THE PROBLEM
Look for the word "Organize" in the data below, and copy every line that holds it.

Collected data entries
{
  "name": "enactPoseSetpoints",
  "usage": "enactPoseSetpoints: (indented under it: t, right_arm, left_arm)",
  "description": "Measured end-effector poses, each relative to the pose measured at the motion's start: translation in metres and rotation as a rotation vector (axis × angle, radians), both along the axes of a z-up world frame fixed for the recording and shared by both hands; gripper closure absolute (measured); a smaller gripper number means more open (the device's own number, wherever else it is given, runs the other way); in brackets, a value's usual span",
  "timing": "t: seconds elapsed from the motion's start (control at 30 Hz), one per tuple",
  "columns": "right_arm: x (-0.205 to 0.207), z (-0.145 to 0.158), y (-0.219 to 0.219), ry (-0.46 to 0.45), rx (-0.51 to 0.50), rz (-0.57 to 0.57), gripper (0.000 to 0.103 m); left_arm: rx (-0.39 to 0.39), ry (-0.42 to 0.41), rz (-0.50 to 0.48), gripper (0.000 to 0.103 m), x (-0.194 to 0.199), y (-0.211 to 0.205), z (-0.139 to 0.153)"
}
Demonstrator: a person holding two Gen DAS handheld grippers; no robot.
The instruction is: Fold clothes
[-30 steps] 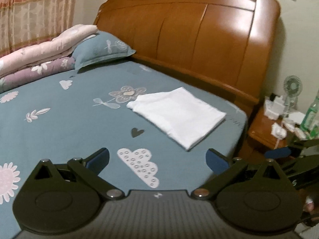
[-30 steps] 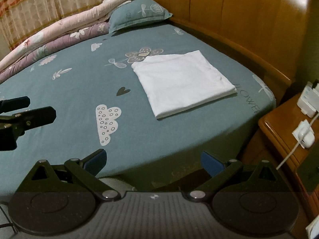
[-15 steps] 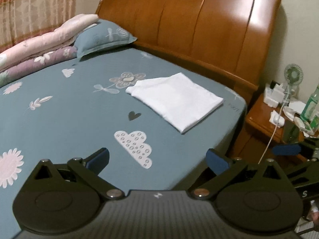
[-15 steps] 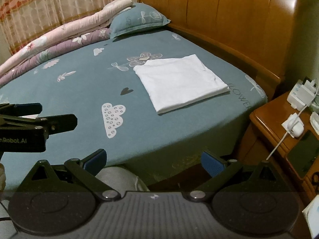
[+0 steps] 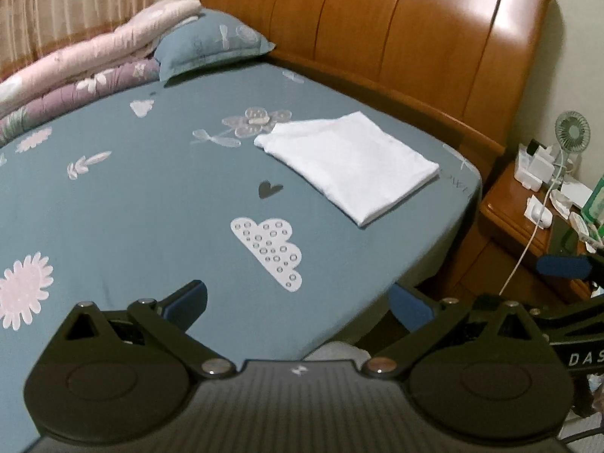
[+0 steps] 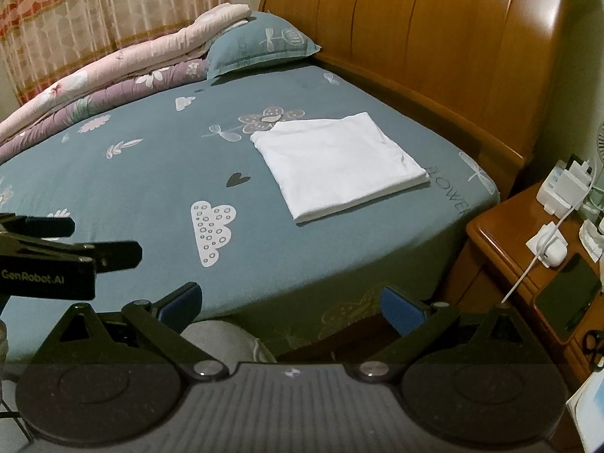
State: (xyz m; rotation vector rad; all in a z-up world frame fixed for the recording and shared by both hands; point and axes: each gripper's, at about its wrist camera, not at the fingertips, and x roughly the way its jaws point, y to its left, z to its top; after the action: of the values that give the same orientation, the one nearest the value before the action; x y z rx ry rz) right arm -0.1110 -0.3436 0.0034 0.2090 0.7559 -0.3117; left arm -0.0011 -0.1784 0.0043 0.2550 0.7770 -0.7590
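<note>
A folded white garment (image 5: 349,164) lies flat on the blue-grey patterned bed sheet (image 5: 151,196), on the right side of the bed and close to the wooden headboard (image 5: 396,34); it forms a neat rectangle, with one corner reaching the flower print and its near right edge just short of the mattress corner. The left gripper (image 5: 298,302) hangs over the near edge of the bed, its jaws spread wide and holding nothing, well apart from the garment. The right gripper (image 6: 290,304) is also held back from the bed, past the near edge of the mattress, its jaws wide apart and empty. In the right wrist view the left gripper shows at the left edge as a dark arm. A blue pillow (image 6: 260,45) and rolled quilts (image 6: 113,87) lie along the far left side, in front of a curtain (image 6: 94,11). To the right stands a wooden nightstand (image 6: 502,249) carrying a white charger and cable (image 6: 547,245), a dark phone (image 6: 568,296) and a small fan (image 5: 572,134).
</note>
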Motion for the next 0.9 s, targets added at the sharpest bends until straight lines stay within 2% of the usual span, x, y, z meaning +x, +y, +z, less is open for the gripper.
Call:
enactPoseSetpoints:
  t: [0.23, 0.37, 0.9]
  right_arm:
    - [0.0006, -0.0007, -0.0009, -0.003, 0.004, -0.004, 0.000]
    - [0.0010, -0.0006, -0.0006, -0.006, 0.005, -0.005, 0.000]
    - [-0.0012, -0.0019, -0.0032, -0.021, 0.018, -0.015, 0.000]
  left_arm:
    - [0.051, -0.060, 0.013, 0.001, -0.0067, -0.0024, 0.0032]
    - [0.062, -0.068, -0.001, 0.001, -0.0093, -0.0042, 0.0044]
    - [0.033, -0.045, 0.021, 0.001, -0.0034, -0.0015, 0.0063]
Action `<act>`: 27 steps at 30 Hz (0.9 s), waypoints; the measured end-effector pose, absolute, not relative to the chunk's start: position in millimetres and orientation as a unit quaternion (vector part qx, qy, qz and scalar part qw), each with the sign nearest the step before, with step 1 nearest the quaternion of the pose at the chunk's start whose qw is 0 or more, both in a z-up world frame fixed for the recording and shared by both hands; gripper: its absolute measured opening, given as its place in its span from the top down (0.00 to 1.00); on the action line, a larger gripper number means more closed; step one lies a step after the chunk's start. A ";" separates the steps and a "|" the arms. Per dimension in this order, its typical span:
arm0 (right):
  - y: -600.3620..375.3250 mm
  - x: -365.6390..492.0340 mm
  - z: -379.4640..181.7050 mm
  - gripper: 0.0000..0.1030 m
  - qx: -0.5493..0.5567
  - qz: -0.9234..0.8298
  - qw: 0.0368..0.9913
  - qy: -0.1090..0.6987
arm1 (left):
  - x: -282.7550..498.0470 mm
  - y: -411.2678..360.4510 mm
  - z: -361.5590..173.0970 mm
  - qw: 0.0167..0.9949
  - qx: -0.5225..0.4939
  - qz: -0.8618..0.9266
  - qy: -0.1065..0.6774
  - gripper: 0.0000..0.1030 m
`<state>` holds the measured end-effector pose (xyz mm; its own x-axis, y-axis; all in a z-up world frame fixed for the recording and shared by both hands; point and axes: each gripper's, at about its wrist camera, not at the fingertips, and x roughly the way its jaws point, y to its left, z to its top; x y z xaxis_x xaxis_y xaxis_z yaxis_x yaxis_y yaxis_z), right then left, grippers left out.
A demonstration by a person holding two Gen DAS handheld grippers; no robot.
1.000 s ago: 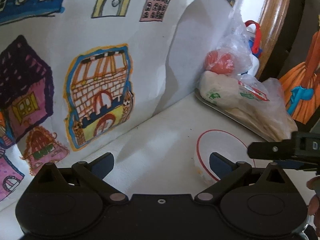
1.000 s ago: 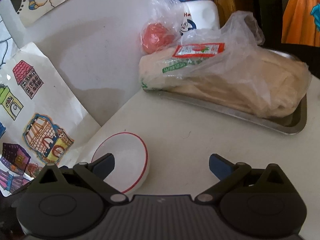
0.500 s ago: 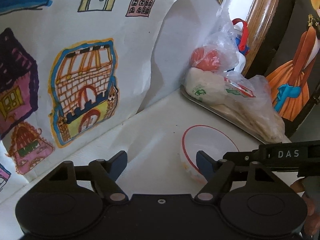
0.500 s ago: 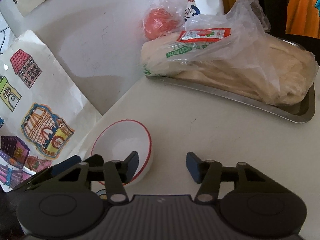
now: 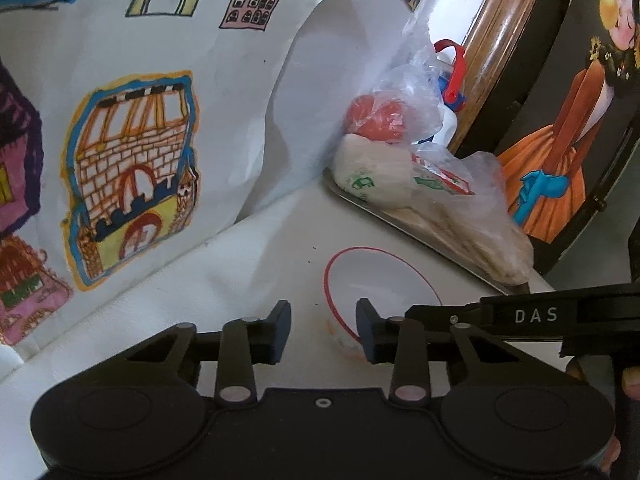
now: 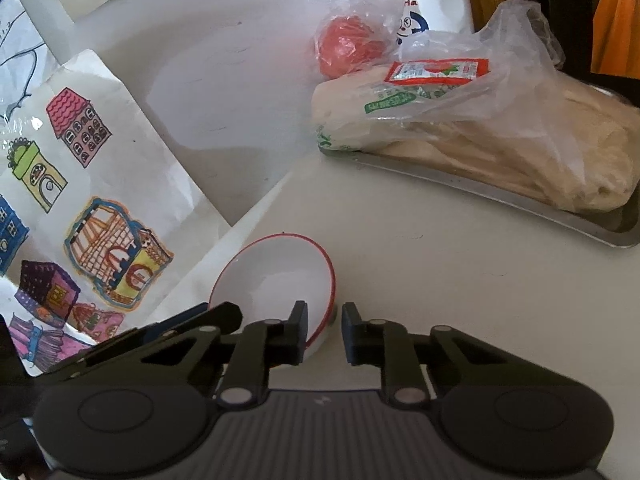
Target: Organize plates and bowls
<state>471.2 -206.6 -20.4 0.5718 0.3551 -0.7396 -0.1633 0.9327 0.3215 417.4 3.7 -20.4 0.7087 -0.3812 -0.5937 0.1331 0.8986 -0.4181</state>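
A small white bowl with a red rim (image 6: 276, 280) stands on the white table; it also shows in the left wrist view (image 5: 380, 280). My right gripper (image 6: 323, 334) has its jaws narrowed around the bowl's near right rim, one finger inside and one outside, with a small gap left. My left gripper (image 5: 323, 330) is partly closed at the bowl's left rim, its right finger (image 5: 366, 330) inside the bowl and its left finger outside. The right gripper's body (image 5: 532, 314) crosses the left wrist view at right.
A metal tray (image 6: 520, 208) holds a plastic bag of flatbread (image 6: 480, 136) at the back right. A red item in plastic (image 6: 344, 46) and a white bottle (image 6: 432, 8) stand behind it. Paper with coloured house drawings (image 5: 132, 160) leans on the wall at left.
Both grippers have narrowed their jaws from wide open and moved in on the bowl, one on each side of its rim. The bowl has not moved.
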 end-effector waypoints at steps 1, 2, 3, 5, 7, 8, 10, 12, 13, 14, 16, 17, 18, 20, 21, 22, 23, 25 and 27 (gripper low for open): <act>-207.4 471.2 -21.3 0.80 0.112 0.149 0.878 0.440 | 417.6 3.5 -21.1 0.907 -0.176 -0.143 0.355 0.66; -207.7 471.3 -22.2 0.80 0.116 0.151 0.877 0.441 | 417.7 3.1 -21.9 0.906 -0.177 -0.143 0.356 0.67; -207.5 471.3 -22.9 0.81 0.119 0.154 0.875 0.443 | 417.9 2.8 -22.4 0.906 -0.177 -0.144 0.357 0.68; -207.5 470.2 -22.7 0.82 0.120 0.154 0.877 0.440 | 417.9 2.2 -23.3 0.905 -0.177 -0.146 0.358 0.70; -207.5 468.9 -21.9 0.84 0.121 0.155 0.878 0.437 | 417.4 1.6 -24.0 0.904 -0.178 -0.149 0.358 0.75; -207.0 468.3 -21.3 0.85 0.120 0.154 0.879 0.435 | 417.2 0.9 -24.3 0.903 -0.178 -0.152 0.359 0.79; -205.4 466.5 -20.3 0.85 0.115 0.152 0.881 0.433 | 416.3 -1.3 -24.1 0.903 -0.175 -0.154 0.360 0.82; -204.6 464.5 -19.5 0.86 0.112 0.152 0.883 0.430 | 415.0 -2.9 -23.8 0.906 -0.168 -0.153 0.358 0.83; -204.5 463.4 -18.9 0.86 0.111 0.153 0.883 0.429 | 414.7 -2.6 -24.1 0.906 -0.168 -0.152 0.358 0.83; -204.4 462.4 -18.3 0.86 0.111 0.154 0.884 0.428 | 415.1 -1.9 -24.2 0.905 -0.169 -0.152 0.359 0.84; -205.4 460.5 -17.3 0.86 0.114 0.155 0.883 0.428 | 415.8 -1.0 -24.4 0.905 -0.171 -0.151 0.360 0.86; -205.5 459.5 -16.9 0.86 0.115 0.155 0.883 0.428 | 415.7 -0.7 -24.4 0.905 -0.171 -0.150 0.360 0.87; -205.8 458.3 -16.7 0.86 0.116 0.155 0.883 0.428 | 415.2 -0.6 -24.5 0.905 -0.171 -0.149 0.361 0.88; -206.5 455.2 -16.6 0.86 0.116 0.153 0.883 0.429 | 414.7 -0.5 -24.1 0.905 -0.169 -0.148 0.360 0.89; -207.1 453.7 -16.7 0.86 0.117 0.153 0.883 0.429 | 414.4 -0.5 -24.0 0.905 -0.169 -0.148 0.360 0.89; -207.9 451.6 -16.6 0.86 0.118 0.151 0.883 0.429 | 414.9 -0.6 -24.1 0.905 -0.170 -0.149 0.361 0.90; -209.0 449.6 -16.5 0.86 0.121 0.150 0.883 0.429 | 414.3 -0.6 -24.0 0.905 -0.170 -0.149 0.361 0.90; -211.3 444.5 -15.6 0.86 0.125 0.147 0.884 0.427 | 411.8 -1.0 -23.4 0.905 -0.169 -0.151 0.360 0.90; -213.3 439.6 -14.2 0.86 0.127 0.145 0.884 0.425 | 409.0 -3.9 -21.6 0.906 -0.164 -0.152 0.358 0.90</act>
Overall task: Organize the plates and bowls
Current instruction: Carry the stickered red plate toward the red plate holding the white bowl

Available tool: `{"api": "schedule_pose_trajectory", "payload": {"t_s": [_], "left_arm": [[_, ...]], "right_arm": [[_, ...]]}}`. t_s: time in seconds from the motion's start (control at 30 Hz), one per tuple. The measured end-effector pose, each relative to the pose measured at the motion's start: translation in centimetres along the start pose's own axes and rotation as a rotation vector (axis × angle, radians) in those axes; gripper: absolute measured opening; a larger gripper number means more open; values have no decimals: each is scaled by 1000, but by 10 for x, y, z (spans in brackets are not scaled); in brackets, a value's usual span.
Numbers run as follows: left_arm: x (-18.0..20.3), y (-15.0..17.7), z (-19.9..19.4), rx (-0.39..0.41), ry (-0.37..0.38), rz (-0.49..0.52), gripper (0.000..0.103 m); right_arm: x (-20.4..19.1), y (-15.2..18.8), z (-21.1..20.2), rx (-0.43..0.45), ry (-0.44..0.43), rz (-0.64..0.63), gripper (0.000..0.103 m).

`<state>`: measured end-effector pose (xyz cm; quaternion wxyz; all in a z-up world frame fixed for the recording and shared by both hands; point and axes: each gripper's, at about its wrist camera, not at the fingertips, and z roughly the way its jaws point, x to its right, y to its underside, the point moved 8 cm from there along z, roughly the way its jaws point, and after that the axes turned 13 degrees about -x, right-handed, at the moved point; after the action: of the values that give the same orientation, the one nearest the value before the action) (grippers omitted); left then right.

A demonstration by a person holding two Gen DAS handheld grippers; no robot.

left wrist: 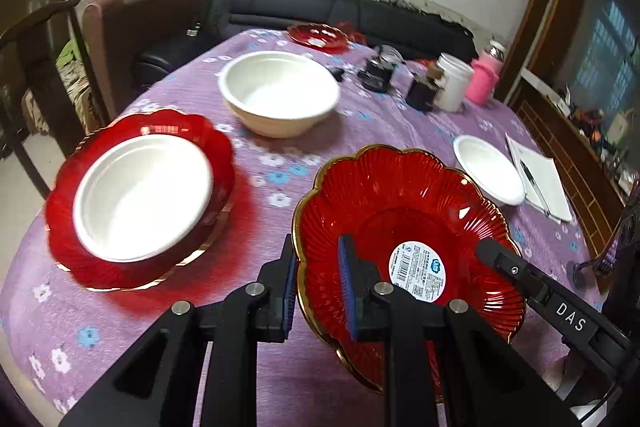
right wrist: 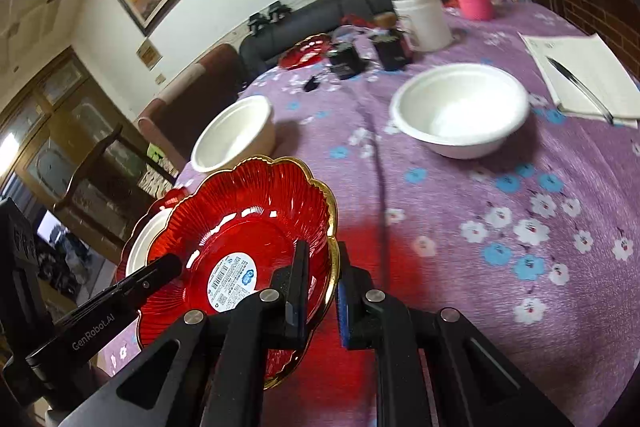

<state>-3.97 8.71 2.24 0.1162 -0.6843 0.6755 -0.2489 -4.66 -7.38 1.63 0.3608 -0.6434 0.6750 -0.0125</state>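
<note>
Left fingers: the left gripper (left wrist: 318,287) pinched the near-left rim of the red glass plate (left wrist: 404,227), low centre of the left wrist view.
Right fingers: the right gripper (right wrist: 322,287) pinched the opposite gold-edged rim.
Plate: held between both, tilted, seemingly clear of the purple worktop (right wrist: 500,187).
Bearing: the red plate carrying a white bowl (left wrist: 140,195) lay to the left of frame, nearer the left gripper; likely the stacking spot.
</note>
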Motion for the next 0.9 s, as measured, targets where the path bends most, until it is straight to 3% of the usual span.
{"api": "schedule_pose_trajectory", "payload": {"t_s": [0.23, 0.9], "left_arm": [[-41, -1, -21, 41, 12, -71, 19], [-153, -13, -60, 159, -113, -227, 19]], "right_arm": [[-47, 0, 6, -5, 3, -74, 13], [-172, -21, 56, -43, -25, -253, 13]]}}
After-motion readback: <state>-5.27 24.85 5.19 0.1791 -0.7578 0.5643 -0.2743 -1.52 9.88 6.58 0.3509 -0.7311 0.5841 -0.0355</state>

REPLY TO THE EXERCISE
Target: Organize plates and bowls
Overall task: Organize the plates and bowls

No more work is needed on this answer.